What if we don't want to model the langue but rearrange an inequality to have a different form?
This checker did always this rearrange, expressing x in 0 <= x * 2 + 3 < 8 via transforming into -1 <= x < 3. Using this the checker could have infered that x must be in range [-1, 2] to make the dereference valid.
However, we can not make such a transformation without having the appropriate constraints. Such as that no subexpression can overflow/underflow during the transformation AND we must evaluate the constant folding in a mathematical sense (signed, no-wrapping).

Separately, I'd like to once again bring up that the problem you're solving with this patch is relatively minor compared to bigger problems with this checker. One bigger problem is that this checker amplifies our lack of loop widening (i highly doubt that the existing alpha loop widening feature solves any of these, though i didn't try; it has to be really good loop widening in order to be effective). The checker has massive false positives because of just that.
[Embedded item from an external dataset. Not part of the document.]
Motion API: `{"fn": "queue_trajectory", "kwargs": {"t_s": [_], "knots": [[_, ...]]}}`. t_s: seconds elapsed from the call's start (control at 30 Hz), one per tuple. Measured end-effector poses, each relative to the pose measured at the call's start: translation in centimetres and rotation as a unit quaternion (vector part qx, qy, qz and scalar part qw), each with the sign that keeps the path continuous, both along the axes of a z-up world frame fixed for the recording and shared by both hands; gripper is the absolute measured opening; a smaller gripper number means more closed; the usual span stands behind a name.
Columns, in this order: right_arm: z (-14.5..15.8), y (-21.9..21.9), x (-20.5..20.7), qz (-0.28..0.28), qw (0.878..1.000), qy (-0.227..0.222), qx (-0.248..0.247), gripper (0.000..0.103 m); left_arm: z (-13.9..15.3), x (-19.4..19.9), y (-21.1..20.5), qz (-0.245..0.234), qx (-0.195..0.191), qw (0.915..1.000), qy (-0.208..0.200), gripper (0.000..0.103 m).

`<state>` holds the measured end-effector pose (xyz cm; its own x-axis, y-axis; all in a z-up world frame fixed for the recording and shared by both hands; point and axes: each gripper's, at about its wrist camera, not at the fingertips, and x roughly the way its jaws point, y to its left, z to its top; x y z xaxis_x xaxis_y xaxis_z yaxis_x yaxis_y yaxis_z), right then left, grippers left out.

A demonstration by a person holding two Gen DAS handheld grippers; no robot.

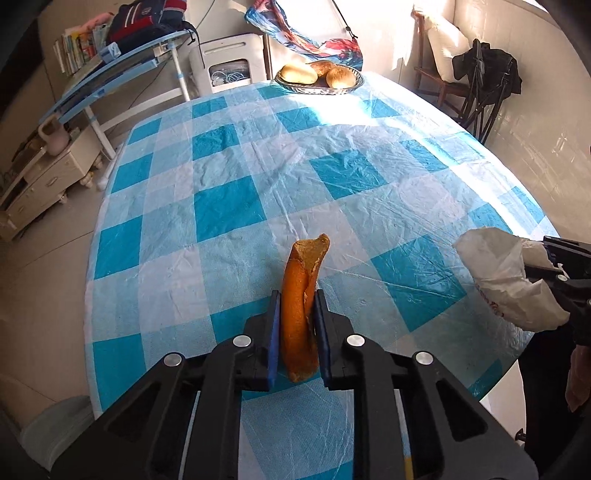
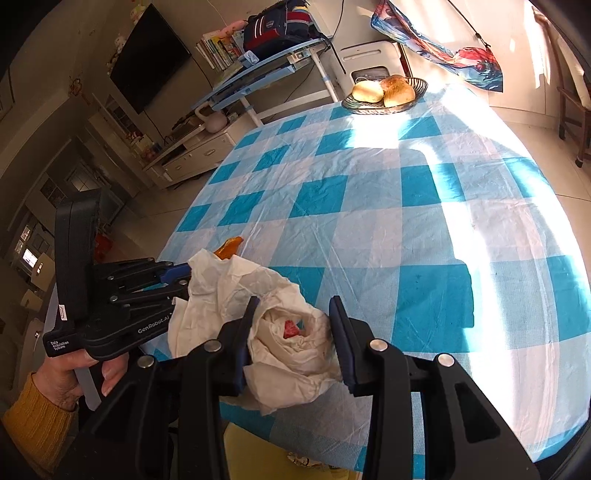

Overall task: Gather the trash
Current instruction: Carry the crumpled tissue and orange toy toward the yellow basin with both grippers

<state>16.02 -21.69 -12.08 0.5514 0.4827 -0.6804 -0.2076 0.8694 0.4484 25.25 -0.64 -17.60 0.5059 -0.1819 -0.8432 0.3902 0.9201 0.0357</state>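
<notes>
My left gripper (image 1: 297, 295) is shut on a curved piece of orange peel (image 1: 295, 325), which stands upright between the blue pads above the checked tablecloth (image 1: 258, 192). In the right wrist view the peel's tip (image 2: 229, 248) pokes out behind the bag, with the left gripper (image 2: 184, 271) close on the bag's left. My right gripper (image 2: 294, 301) is shut on a crumpled white plastic bag (image 2: 280, 354). The bag's mouth faces up and something red (image 2: 290, 328) lies inside. From the left wrist view the bag (image 1: 506, 273) hangs at the table's right edge in the right gripper (image 1: 554, 269).
A dark basket (image 1: 317, 88) with three bread rolls stands at the table's far end. A desk with books and a backpack (image 1: 147, 26) is off the far left. A chair with dark clothing (image 1: 484, 77) stands at the far right. A hand in a yellow sleeve (image 2: 37, 417) holds the left gripper.
</notes>
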Motion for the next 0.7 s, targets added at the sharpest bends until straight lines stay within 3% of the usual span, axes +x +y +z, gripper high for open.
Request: {"fn": "queue_trajectory", "kwargs": {"t_s": [0.37,0.7], "knots": [[3.6,0.8,-3.5,0.009,0.999,-0.046,0.004,0.038,4.4,-6.0,1.5,0.078,-0.083,0.9931,-0.028,0.016],[5.9,0.7,-6.8,0.013,0.997,-0.077,0.011,0.038,7.4,-11.3,1.3,0.087,-0.067,0.9921,-0.061,0.016]]}}
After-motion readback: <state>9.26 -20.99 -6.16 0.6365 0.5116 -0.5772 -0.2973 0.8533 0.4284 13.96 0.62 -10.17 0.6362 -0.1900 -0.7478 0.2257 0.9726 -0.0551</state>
Like, it only deals with small concrete values, not much solving, but even then it's all wrong, just because the loop isn't executed the right number of times.
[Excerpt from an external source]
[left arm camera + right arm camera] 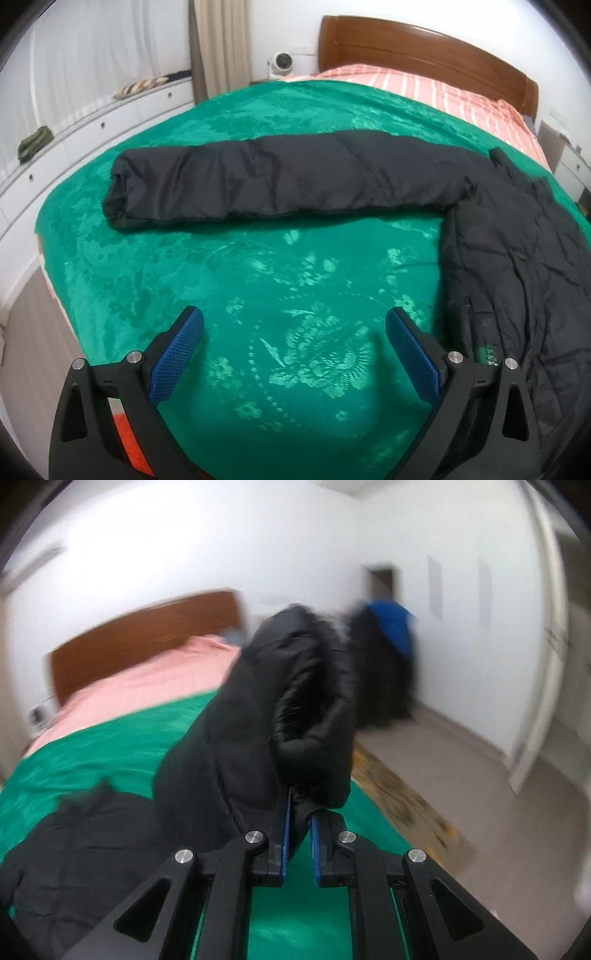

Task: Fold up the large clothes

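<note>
A black puffer jacket [517,251] lies on a green bedspread [258,295]. One sleeve [277,181] stretches out to the left across the bed. My left gripper [294,321] is open and empty, low over the bedspread, just left of the jacket's body. In the right wrist view my right gripper [298,812] is shut on the jacket's other sleeve [295,701] and holds it lifted above the bed, with the cuff pointing up. The rest of the jacket [92,842] lies at lower left.
A wooden headboard [424,48] and pink striped bedding [443,92] are at the bed's far end. White drawers [92,122] run along the left. In the right wrist view, a dark and blue pile [388,657] stands by the wall, and a rug [399,794] lies on the floor.
</note>
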`<move>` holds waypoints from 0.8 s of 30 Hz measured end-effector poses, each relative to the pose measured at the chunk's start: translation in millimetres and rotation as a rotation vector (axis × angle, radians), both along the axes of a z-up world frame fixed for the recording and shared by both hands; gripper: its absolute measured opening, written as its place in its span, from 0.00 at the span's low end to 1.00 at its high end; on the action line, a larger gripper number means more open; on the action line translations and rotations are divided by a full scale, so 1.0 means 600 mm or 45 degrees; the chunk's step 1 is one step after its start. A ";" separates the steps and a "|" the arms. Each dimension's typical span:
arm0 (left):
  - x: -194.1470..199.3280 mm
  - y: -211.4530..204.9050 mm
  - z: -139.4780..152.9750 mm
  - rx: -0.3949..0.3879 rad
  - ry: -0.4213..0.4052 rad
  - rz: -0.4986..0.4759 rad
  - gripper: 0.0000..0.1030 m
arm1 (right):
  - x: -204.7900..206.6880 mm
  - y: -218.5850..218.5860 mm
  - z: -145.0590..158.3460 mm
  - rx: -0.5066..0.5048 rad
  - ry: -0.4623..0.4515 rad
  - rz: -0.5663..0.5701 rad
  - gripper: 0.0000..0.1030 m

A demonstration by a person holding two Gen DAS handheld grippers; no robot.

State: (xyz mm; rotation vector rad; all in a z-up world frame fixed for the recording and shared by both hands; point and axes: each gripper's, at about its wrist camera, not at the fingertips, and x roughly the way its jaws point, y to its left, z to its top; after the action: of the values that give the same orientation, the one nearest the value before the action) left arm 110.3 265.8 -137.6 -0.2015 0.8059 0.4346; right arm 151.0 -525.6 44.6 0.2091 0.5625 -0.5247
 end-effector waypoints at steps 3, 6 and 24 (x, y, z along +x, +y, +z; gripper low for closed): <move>0.003 -0.008 0.011 -0.020 0.019 -0.041 0.96 | -0.032 -0.083 -0.100 0.154 0.131 -0.130 0.09; -0.002 -0.016 0.039 -0.050 0.015 -0.105 0.96 | -0.047 -0.116 -0.186 0.333 0.237 -0.172 0.13; -0.035 -0.129 0.005 -0.311 0.105 -0.464 0.96 | -0.176 0.319 -0.266 0.607 0.164 0.684 0.95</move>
State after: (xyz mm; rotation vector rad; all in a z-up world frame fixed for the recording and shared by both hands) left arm 89.5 188.1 -134.6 -0.2582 0.9550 0.0002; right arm 45.6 -334.1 -114.7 0.4610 0.8322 0.1267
I haven't touched loop-widening, I will have a look.
By the same token, I also wanted to evaluate some reports.

[*]: Assuming that no overflow/underflow could happen in any subexpression (as a heuristic) might introduce false assumptions especially if -fwrapv compiler option made signed wrapping well defined or the expression is of unsigned type which is by definition could wrap.

balazske added inline comments.Sep 29 2020, 8:27 AM
clang/lib/StaticAnalyzer/Checkers/ArrayBoundCheckerV2.cpp
61

Should not the ExtendedSigned be in the true branch?

87

I do not like these function names. getCommonSignedTypeToFit, isRepresentableBySigned, getAbsWithoutWrapping is better to have the common "start verbs" in the names.

241

std::move is not needed here

269

Function name should start with lower case.

285

The moves here are not needed.

Thank you for your time @balazske!
Your catches were really valuable.

clang/lib/StaticAnalyzer/Checkers/ArrayBoundCheckerV2.cpp
61

You are right. Thanks.

87

You are probably right about that.

241

But definitely not hurt :D
I quite like to use move on by-value parameters.
This way the implementation could omit the increment decrement even if the implementation currently doesn't exploit this.

269

Thanks.

285

I'm not convinced about that.
I think without move we would do a copy there - which could be expensive in the case of APSInts.
Here is an example demonstrating this: https://godbolt.org/z/E5dqWb
I know that currently APSInt does not support move operations, but I already plan adding that.